1995 GL1500 passenger weight


Anything goes - doesn't fit any other category!
  • Sponsored Links
Post Reply
User avatar
GilletteWing
Posts: 13
Joined: Thu Sep 05, 2013 11:17 am
Location: Gillette, Wyoming
Motorcycle: 1982 GL1100I Interstate
1995 GL1500A Aspencade

1995 GL1500 passenger weight

Post by GilletteWing » Sat Aug 12, 2017 1:25 pm



Hello from Wyoming! 1995 GL1500 Aspencade.

My question is just a tad embarrassing so NO LAUGHING! :D

The manual says the max cargo and passenger weight is 408 pounds. My beautiful bride is about 140 pounds and her big fat ass husband is 310 pounds. Obviously when we ride 2 up we are over the weight limit by roughly 40 pounds ( depending on how many doughnuts I had that day). We don't carry a whole lot of stuff in the saddle bags or trunk but let's add another 20 pounds just for the sake of argument. So that puts us at roughly 60 pounds over the Maximum weight listed in the owners manual. Now I am fully aware that all manufactures of anything that has a max weight listed has put some buffer room in there. So the big question is are we safe to be riding with those weights? I raise the air close to the max of 57psi when we ride together. So other than the obvious lose some weight fat ass, what do you guys think? Are we cool?
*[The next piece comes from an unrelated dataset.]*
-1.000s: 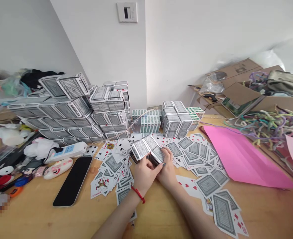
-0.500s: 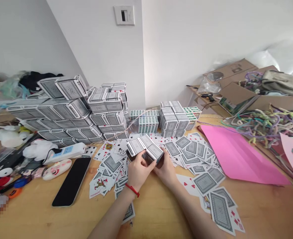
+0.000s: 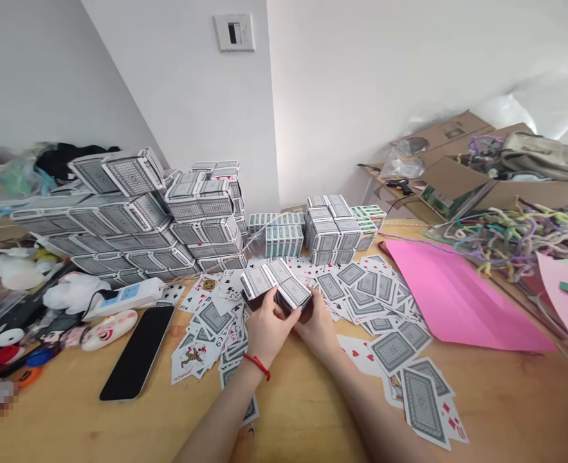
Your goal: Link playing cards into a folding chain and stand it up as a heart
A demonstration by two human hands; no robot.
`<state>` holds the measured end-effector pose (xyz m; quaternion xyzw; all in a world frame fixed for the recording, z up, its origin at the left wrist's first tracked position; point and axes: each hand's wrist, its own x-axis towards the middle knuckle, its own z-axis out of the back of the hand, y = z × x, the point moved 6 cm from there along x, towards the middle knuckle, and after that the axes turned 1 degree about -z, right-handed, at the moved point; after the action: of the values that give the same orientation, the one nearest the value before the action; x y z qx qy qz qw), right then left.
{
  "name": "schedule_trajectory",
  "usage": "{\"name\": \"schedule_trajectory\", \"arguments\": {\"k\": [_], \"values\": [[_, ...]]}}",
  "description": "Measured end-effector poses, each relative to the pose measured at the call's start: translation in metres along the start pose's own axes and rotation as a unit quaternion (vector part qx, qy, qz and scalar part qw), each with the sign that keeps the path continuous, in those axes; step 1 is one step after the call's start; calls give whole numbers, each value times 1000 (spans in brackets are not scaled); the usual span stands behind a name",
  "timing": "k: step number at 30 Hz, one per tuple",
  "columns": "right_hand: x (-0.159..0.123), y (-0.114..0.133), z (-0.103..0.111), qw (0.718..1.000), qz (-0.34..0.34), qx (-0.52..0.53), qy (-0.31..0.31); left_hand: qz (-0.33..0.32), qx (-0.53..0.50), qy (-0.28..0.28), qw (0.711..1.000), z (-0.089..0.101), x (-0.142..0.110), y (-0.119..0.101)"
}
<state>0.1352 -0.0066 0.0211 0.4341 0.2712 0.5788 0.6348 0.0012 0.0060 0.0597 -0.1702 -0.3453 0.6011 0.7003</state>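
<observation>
Between my two hands is a small block made of playing cards (image 3: 278, 281), its top covered by grey-patterned card backs. My left hand (image 3: 270, 328) grips its near left side, thumb and fingers closed on the edge. On the near right side, my right hand (image 3: 316, 325) has its fingers wrapped against the block; some fingertips are hidden beneath it. Loose playing cards (image 3: 361, 289) lie scattered around, some face up and some face down. Behind my hands stands a stacked card block (image 3: 332, 230) of the same pattern.
Large stacks of card blocks (image 3: 119, 212) rise at the left. Green-and-white card boxes (image 3: 284, 239) sit at the back. A black phone (image 3: 137, 352) and a white power strip (image 3: 127, 297) lie left. Pink paper (image 3: 462, 302), tangled fuzzy strands (image 3: 515, 241) and a cardboard box (image 3: 486, 193) occupy the right.
The view has shifted slightly, so most things sit a little further left. Both hands keep hold of the card block, whose tilt has changed only slightly.
</observation>
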Motion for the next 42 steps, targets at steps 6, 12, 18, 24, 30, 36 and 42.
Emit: {"name": "schedule_trajectory", "arguments": {"k": [6,12,18,24,30,36,42], "values": [[-2,6,0,999,37,10,13,-20,0,-31,999,7,3,0],[-1,4,-2,1000,15,-13,22,-48,19,-66,996,8,0,5],[-1,5,-3,999,20,-27,25,-80,29,-95,992,7,-1,5],[-1,6,-4,999,28,-42,19,-78,35,-105,991,6,0,8],[-1,6,-3,999,28,-35,18,-42,42,-67,996,7,1,9],[-2,6,-4,998,41,-39,21,-54,97,-55,992,10,-7,6],[-2,13,-4,993,99,-52,35,-138,128,-96,977,15,-19,3]]}}
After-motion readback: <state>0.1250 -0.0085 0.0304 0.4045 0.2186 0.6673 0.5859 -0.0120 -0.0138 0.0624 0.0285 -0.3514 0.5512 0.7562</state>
I just bought the bike about a month ago so I am still getting familiar with it (I've been riding an 82 GL1100 Interstate). I put progressive shocks on the 82 a couple of years ago and they sure made a difference in the riding comfort. I don't know if this new one has the progressive shocks or not yet. What's kinda weird to me is that when you take a quick look at the rear, the right side looks like any old other shock I've seen but on the left side, it's just a spring. Is that normal?

What say you?! LOL


Add a smile. It doesn't hurt and costs nothing.

User avatar
Rednaxs60
Posts: 1246
Joined: Wed Nov 18, 2015 12:44 pm
Location: Victoria, British Columbia, Canada
Motorcycle: 1985 GL1200 LTD, 2008 GL1800

Re: 1995 GL1500 passenger weight

Post by Rednaxs60 » Sat Aug 12, 2017 3:07 pm

I'll jump in for the "H" of it. I agree that there is some slack in the GVW; however, it is how the bike is registered and should be adhered to. Having said this, there are a lot of bikes out there that you see daily that are pushing, or over the GVW.

There is nothing you can do in the way of mods, etc to change this rating, but you can give yourself some wiggle room with tire load rating, heavier shocks (use the heavy duty ones). Changes such as these will only give you a bit more of a safety margin, but cannot change the initial issue of the bike being overloaded in excess of the GVW. Installing a PVT (CT - not for everyone) can give a better load rating on the rear of the bike but does not change the GVW, and before anyone jumps on this, many bikes tow trailers, but there is no OEM that condones that or mentions it in their literature or owner's manual as an option.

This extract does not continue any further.